#### What you are asked to do
Copy out every line of the data where the word "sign" is found.

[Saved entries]
*-*-*
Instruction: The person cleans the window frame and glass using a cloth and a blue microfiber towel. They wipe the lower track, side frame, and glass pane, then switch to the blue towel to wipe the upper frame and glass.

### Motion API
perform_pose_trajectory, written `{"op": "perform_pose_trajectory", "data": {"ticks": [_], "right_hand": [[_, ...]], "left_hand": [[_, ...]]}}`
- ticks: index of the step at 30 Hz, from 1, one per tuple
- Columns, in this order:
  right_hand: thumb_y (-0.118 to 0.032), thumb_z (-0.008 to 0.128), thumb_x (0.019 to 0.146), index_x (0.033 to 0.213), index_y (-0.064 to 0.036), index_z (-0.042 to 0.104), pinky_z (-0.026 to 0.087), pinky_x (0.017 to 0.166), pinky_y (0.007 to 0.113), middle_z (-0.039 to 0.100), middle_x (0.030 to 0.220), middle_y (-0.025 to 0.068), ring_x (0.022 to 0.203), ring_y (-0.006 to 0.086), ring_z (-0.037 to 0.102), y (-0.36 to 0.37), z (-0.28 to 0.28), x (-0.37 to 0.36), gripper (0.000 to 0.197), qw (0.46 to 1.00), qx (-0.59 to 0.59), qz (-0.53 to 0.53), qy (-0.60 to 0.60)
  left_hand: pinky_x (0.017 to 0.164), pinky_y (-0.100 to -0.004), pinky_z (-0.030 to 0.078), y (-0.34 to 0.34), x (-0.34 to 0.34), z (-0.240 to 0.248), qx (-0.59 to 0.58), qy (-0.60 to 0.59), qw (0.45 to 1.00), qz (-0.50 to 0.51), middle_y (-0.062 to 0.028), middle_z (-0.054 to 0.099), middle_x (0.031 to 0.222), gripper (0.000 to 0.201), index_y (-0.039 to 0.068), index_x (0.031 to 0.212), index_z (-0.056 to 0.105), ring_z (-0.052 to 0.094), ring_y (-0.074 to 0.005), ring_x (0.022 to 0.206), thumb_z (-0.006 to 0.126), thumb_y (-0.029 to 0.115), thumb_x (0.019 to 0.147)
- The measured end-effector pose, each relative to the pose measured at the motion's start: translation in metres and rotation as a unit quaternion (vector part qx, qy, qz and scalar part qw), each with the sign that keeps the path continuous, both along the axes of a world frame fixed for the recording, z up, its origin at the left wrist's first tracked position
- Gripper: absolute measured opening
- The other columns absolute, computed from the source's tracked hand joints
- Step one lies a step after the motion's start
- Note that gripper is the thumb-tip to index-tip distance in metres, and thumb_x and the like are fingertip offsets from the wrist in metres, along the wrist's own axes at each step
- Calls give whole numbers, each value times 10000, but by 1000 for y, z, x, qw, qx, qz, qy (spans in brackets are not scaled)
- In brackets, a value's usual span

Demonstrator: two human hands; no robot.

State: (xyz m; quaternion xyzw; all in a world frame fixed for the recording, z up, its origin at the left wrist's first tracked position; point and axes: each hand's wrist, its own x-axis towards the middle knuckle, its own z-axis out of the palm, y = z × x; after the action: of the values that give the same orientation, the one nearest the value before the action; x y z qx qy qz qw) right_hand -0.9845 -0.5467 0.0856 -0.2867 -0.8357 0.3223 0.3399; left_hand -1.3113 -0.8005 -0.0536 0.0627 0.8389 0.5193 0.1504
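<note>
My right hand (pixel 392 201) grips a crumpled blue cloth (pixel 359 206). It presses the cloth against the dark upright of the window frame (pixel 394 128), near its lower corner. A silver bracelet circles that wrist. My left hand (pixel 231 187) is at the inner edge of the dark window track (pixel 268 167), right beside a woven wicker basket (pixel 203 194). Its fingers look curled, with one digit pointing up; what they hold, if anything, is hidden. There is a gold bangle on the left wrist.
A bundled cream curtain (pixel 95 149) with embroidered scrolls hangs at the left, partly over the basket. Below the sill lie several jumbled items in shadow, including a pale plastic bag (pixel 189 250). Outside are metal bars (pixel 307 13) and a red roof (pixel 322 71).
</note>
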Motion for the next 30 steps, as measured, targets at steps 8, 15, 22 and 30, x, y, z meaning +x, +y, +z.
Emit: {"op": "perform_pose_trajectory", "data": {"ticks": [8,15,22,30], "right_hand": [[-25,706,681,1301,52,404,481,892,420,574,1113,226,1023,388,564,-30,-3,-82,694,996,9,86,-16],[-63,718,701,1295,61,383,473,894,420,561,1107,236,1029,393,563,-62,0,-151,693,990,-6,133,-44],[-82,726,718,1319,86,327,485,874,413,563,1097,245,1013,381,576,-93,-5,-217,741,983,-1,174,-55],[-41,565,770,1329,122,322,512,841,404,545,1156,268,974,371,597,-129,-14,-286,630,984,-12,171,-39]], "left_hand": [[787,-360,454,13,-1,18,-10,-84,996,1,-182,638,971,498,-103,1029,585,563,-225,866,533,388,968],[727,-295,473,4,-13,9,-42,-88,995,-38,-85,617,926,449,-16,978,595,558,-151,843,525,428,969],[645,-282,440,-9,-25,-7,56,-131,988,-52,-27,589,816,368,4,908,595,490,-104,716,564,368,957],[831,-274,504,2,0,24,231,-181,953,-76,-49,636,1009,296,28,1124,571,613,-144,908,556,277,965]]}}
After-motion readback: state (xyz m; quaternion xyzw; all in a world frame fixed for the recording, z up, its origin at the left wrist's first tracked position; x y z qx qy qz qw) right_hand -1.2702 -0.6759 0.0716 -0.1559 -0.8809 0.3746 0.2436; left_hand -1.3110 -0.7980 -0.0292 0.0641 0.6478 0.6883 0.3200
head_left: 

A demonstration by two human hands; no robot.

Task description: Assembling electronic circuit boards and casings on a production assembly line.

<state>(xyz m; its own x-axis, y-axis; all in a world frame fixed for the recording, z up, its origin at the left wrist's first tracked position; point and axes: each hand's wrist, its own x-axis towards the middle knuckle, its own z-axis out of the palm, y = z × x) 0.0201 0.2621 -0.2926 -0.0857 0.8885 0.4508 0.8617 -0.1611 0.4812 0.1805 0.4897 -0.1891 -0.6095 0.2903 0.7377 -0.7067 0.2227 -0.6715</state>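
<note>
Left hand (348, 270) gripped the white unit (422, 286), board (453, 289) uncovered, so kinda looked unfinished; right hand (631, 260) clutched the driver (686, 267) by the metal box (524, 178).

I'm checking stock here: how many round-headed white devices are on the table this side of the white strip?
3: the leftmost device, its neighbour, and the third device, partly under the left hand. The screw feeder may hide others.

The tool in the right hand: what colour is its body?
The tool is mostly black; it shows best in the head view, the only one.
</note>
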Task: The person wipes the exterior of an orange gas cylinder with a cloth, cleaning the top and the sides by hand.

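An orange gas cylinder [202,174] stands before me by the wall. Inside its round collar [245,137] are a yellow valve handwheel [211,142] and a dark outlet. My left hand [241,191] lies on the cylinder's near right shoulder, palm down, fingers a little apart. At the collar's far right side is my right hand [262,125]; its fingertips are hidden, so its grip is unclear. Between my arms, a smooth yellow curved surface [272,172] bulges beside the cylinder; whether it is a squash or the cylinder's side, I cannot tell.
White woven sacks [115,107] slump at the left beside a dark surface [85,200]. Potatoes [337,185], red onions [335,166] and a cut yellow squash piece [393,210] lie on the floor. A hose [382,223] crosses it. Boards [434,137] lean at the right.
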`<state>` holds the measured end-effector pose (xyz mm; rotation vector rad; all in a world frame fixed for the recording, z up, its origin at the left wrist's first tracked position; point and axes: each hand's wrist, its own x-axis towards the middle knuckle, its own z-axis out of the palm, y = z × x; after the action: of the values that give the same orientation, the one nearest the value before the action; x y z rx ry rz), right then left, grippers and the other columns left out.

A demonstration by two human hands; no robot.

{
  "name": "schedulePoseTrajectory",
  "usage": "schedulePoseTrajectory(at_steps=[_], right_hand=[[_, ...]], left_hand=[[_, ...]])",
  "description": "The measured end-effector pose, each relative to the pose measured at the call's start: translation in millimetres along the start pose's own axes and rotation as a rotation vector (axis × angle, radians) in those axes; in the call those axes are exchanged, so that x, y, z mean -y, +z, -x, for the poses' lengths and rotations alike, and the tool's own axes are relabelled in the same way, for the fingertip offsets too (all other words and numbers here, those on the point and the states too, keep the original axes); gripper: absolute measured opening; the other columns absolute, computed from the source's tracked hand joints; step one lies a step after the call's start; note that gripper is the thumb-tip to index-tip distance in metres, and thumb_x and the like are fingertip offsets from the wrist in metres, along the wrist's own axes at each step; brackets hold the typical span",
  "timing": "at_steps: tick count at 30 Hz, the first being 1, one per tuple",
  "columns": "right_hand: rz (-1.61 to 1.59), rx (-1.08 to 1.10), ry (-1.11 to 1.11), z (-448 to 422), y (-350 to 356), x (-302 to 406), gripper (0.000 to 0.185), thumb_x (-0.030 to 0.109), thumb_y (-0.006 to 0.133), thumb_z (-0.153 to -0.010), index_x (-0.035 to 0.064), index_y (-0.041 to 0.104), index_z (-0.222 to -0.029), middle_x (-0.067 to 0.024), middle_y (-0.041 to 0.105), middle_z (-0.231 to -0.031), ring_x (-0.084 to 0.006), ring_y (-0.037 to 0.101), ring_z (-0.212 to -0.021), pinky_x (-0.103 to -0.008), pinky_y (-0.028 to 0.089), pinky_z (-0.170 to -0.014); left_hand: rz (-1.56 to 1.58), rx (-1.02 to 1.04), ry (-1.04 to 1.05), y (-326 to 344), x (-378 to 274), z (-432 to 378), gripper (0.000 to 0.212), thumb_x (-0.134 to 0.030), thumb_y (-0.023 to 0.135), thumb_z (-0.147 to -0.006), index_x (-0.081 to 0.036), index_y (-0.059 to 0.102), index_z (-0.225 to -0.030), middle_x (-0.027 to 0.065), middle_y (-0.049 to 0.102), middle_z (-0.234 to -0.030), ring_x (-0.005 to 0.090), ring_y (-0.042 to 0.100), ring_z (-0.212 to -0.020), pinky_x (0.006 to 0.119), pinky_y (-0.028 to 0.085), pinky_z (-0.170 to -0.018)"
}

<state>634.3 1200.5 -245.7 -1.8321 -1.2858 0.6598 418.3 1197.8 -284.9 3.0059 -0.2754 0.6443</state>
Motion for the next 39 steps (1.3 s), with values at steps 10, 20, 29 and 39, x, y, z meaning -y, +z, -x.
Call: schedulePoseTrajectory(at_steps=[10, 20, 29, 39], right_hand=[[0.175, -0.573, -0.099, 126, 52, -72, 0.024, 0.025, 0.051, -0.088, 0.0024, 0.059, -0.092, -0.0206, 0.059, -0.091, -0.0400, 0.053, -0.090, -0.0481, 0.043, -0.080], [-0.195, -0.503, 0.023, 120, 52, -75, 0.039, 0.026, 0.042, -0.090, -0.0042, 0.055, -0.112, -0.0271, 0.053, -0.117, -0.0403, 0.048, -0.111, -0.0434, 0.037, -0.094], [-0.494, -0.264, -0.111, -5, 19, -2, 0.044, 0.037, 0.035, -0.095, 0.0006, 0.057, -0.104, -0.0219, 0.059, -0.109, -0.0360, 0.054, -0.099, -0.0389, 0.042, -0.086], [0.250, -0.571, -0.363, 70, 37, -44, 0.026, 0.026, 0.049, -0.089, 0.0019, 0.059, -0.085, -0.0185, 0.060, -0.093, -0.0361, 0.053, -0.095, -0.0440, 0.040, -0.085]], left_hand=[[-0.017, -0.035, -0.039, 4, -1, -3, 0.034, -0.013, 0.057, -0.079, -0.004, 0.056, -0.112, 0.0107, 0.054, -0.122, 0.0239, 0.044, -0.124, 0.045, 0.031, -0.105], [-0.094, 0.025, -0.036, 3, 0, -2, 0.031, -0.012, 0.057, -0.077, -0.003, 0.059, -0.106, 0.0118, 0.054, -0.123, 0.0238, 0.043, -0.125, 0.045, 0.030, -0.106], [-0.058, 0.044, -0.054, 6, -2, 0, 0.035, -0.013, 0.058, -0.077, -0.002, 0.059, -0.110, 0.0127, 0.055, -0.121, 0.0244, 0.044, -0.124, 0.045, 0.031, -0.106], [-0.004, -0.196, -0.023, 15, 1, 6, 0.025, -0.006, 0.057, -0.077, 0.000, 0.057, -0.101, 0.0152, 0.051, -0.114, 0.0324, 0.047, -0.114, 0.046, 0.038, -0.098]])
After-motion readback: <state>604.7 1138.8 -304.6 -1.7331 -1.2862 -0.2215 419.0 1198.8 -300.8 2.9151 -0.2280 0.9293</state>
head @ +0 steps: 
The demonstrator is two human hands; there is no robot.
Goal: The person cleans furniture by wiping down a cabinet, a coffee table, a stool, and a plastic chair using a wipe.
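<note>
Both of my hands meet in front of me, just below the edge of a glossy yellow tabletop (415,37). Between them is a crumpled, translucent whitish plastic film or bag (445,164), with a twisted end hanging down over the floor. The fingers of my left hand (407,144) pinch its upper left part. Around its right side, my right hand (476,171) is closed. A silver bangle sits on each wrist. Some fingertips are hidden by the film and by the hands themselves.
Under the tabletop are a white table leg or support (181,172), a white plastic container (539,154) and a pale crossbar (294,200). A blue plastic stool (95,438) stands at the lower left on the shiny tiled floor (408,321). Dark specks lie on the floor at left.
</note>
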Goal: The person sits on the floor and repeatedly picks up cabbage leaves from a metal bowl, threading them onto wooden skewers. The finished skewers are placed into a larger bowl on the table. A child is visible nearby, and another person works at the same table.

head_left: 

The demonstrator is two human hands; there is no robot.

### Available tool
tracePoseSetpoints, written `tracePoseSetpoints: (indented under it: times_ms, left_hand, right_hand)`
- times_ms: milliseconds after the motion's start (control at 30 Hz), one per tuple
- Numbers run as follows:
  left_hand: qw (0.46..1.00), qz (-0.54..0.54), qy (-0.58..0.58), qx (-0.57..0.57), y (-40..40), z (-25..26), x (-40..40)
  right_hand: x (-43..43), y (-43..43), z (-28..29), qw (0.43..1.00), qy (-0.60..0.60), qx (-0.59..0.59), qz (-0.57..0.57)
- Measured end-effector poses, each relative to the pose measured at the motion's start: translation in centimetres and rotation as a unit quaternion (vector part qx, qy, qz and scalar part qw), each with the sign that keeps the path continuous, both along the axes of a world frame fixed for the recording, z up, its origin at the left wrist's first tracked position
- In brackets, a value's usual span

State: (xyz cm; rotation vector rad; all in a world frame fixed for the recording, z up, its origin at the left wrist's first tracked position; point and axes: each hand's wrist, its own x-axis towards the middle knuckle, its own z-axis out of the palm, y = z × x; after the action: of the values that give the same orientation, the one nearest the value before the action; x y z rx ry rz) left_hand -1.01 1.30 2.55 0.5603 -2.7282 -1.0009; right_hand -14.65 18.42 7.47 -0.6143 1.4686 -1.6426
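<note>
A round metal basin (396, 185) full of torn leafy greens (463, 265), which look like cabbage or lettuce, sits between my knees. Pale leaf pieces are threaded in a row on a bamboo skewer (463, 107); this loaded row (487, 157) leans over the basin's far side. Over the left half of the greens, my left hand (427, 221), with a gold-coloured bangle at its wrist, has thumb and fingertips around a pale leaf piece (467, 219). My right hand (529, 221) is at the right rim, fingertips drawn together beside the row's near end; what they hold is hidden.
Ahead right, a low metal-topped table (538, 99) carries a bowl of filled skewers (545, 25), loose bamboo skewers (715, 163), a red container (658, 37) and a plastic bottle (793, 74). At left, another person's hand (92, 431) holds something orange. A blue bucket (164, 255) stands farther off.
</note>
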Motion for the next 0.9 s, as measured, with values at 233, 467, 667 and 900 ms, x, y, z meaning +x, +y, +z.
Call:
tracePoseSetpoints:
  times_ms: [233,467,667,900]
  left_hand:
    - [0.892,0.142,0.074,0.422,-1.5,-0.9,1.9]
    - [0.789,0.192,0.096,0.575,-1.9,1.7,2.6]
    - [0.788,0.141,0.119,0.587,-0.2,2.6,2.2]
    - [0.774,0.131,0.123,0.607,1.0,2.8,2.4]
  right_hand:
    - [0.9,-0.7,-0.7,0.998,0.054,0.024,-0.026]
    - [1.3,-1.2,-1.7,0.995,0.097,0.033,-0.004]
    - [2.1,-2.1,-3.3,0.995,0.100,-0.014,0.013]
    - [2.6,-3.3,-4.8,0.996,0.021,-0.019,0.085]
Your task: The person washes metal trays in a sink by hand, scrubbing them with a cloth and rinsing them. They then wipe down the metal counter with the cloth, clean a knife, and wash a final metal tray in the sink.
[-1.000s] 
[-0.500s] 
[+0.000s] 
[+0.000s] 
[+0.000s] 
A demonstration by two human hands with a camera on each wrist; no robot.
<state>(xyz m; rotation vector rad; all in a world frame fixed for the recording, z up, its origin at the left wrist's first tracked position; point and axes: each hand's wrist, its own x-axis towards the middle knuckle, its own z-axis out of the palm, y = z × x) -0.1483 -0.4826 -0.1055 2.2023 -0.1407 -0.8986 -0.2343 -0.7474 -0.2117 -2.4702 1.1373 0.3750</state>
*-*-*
#### Output
- The measured end-effector pose, each relative to the pose measured at the motion's start: translation in metres and rotation as a unit quaternion (vector part qx, qy, qz and scalar part qw), each with the sign that keeps the path continuous, both along the axes of a world frame fixed for the recording, z up, its origin at the left wrist's first tracked position
- Measured end-effector poses, each relative to the pose measured at the motion's start: translation in centimetres and rotation as a unit quaternion (vector part qx, qy, qz and scalar part qw), each with the sign that keeps the path continuous, both along the axes of a world frame fixed for the recording, z up, its origin at the left wrist's first tracked position

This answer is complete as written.